THE DATA
──────────

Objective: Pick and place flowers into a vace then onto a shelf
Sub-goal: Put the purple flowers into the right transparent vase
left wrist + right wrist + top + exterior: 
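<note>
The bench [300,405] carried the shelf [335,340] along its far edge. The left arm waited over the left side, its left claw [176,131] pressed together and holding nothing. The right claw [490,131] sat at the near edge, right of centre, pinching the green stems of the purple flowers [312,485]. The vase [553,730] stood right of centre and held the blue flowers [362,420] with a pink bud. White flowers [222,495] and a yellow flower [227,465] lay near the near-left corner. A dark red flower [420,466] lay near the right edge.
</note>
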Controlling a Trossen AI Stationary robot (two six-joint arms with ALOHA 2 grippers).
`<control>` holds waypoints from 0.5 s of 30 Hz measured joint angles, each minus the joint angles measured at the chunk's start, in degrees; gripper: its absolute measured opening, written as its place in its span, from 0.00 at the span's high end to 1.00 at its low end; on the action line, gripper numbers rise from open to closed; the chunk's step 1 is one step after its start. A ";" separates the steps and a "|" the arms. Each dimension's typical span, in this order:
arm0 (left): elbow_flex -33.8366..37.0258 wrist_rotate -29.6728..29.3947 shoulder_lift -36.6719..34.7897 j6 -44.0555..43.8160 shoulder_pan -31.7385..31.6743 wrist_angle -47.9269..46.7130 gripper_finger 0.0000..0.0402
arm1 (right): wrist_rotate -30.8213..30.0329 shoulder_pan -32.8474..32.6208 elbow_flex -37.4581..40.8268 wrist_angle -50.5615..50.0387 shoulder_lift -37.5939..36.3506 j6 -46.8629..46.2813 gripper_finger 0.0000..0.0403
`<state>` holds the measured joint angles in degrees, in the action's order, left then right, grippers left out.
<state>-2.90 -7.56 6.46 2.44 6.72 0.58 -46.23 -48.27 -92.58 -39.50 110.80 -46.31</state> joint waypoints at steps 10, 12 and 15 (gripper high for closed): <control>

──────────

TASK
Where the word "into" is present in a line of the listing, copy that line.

EXERCISE ANSWER
Objective: Pick and place flowers into a vace then onto a shelf
Sub-goal: Put the purple flowers into the right transparent vase

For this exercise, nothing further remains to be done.